Closed cloudmadlab closed 2 years ago
Can you please retry with the GA build.
You dont have to cleanup each and every files. Just do uninstall-akshci, that should cleanup everything.
I retried with the GA build. This time I used PowerShell instead of WAC.
I believe I am seeing the same issue that I saw when attempting the deployment with WAC. The installation fails during Install-AksHci with "Nodes have not reached Active state." After the "Importing Configuration Completed" step, the installation hangs showing the following on the screen: "Moc - Waiting for cloud nodes to be active..."
I did confirm that the wssdagent and wssdcloudagent were installed on all the nodes in the cluster during the Install-AksHci execution.
Here are the exact commands that I ran:
Import-Module AksHci Get-Command -Module AksHci Initialize-AksHciNode -Verbose
New-Item -Path "C:\ClusterStorage\AXNode02\" -Name "AksHci" -ItemType "directory" -Force -Verbose New-Item -Path "C:\ClusterStorage\AXNode02\AksHci\" -Name "Images" -ItemType "directory" -Force -Verbose New-Item -Path "C:\ClusterStorage\AXNode02\AksHci\" -Name "Config" -ItemType "directory" -Force -Verbose
$vnet = New-AksHciNetworkSetting -Name "mgmtvnet" -vSwitchName "Management" -gateway "192.168.101.1" -dnsservers "192.168.101.15" -ipaddressprefix "192.168.101.0/24" -k8snodeippoolstart "192.168.101.100" -k8snodeippoolend "192.168.101.135" -vipPoolStart "192.168.101.136" -vipPoolEnd "192.168.101.176"

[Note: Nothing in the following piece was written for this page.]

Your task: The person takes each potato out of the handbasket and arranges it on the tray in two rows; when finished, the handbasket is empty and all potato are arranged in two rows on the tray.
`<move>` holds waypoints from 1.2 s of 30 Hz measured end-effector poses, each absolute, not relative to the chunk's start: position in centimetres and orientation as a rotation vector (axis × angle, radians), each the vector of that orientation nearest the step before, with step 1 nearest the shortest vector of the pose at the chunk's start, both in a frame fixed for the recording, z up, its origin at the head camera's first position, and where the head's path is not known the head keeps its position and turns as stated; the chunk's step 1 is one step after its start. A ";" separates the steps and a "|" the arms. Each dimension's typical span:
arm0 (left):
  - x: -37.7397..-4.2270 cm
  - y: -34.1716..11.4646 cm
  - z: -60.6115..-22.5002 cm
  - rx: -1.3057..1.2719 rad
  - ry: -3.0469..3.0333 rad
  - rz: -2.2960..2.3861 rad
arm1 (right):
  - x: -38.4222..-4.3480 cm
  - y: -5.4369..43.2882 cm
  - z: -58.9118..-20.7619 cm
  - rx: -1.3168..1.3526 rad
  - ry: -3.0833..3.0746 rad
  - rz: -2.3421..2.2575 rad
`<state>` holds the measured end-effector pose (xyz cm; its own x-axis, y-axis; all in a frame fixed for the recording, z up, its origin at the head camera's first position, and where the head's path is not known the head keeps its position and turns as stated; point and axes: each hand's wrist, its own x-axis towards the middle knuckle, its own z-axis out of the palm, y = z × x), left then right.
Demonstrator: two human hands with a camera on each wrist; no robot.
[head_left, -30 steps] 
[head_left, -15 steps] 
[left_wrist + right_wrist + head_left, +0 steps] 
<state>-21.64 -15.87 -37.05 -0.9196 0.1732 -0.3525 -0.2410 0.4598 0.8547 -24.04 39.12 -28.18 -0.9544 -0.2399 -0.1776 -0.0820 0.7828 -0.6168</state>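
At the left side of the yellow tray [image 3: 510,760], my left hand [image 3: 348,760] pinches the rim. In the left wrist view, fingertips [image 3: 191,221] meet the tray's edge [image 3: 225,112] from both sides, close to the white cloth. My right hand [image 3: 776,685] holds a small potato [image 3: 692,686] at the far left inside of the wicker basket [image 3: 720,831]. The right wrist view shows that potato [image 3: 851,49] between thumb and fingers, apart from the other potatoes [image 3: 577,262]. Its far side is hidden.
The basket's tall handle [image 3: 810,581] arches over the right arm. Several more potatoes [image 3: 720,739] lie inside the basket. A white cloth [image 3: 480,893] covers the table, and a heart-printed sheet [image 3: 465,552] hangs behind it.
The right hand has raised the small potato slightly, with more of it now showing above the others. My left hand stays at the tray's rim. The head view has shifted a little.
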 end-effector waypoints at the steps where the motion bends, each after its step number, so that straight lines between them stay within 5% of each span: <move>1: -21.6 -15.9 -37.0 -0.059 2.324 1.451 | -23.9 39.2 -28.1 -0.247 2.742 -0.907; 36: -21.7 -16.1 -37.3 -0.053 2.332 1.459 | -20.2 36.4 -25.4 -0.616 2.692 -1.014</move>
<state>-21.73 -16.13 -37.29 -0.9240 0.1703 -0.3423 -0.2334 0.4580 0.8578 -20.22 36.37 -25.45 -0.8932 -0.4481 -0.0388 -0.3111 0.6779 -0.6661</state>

Set-AksHciConfig -vnet $vnet -imageDir "C:\ClusterStorage\AXNode02\AksHci\Images" -cloudConfigLocation "C:\ClusterStorage\AXNode02\AksHci\Config" -cloudservicecidr 192.168.101.24/24 -Verbose
Set-AksHciRegistration -subscriptionId "
Install-AksHci -Verbose
I'm installing it on a 2 nodes Windows Server 2019 failover cluster.

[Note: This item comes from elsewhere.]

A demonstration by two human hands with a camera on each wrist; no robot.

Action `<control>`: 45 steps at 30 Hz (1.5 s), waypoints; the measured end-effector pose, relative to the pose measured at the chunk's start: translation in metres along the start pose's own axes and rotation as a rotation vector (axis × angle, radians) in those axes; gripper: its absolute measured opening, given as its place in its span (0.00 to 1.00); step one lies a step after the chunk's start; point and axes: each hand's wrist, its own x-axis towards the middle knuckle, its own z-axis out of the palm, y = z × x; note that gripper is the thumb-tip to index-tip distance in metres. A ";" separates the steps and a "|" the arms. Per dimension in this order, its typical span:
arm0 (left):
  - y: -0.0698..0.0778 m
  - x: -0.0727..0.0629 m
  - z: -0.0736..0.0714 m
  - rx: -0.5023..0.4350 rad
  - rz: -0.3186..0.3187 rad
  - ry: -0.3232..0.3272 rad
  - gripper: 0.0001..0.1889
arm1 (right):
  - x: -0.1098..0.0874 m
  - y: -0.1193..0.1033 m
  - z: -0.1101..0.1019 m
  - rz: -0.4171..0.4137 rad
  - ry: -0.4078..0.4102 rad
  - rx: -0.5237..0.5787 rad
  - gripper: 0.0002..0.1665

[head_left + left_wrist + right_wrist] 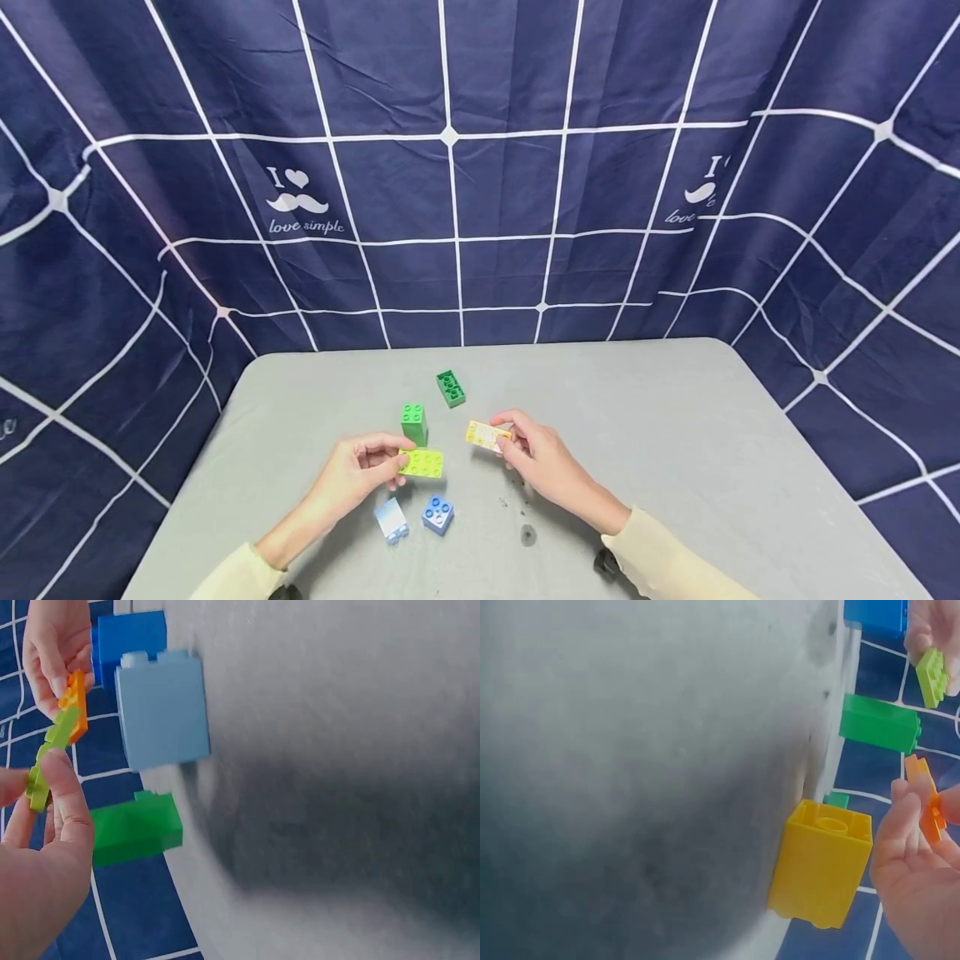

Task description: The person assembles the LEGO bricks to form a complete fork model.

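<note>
Step in hand: from my end I judge it to be handling two pieces at once, the lime plate (426, 466) and the orange plate (480, 434), both raised and not joined.
Next move: I judge it calls for a steady, level pinch on each, with care around the green brick (415, 429) close by the left fingers.
Left hand (351, 468): fingers drawn in to the plate's thickness, pinching the lime plate at its 9 o'clock end.
Right hand (546, 460): fingers likewise nearly together, pinching the orange plate, which sits at 2 o'clock from the lime plate, well apart.
Plates: thin, rectangular, hard plastic by the look; round studs show on both.
Green brick: tall, smooth-walled, upright at 12 o'clock from the lime plate.
Dark green piece (451, 389): at 1 o'clock, hollow underside up.
Blue brick (438, 516): squarish, studs up, at 5 o'clock.
Pale blue brick (389, 517): at 7 o'clock, on its side.
Yellow brick (821, 870): open underside showing in the right wrist view; I cannot pick it out from the head.
Desk (675, 425): matt grey, dark-spotted near 5 o'clock.
Curtain (510, 187): creased navy cloth, white-lined, beyond 12 o'clock.
</note>
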 end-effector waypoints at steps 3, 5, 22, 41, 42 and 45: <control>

We fixed another issue by granting Create Computer
permissions for the cluster account accountname$
After this I get stopped at the same error:
One quick helper - instead of adding "-verbose" to each cmdlet, please try setting the following in your powershell session:
$VerbosePreference = "continue"
You will then receive the maximum amount of logging available from not only the primary AksHci module cmdlet, but also any other modules/cmdlets it invokes. This should help to provide more insight into the operations being attempted and will certainly provide more logging.
In this case (for the "Nodes have not reached Active state" error) I believe we are polling for all of your nodes/nodeagents to successfully register themselves to the cloudagent service. When you receive this error, it means that one or more of your nodes did not succesfully register with the cloudagent, which could indicate a connectivity issue such as your nodes being unable to communicate with the the cloudagent ip (or a DNS resolution issue even, if the fqdn of the cloudagent role is not resolvable from one or more nodes).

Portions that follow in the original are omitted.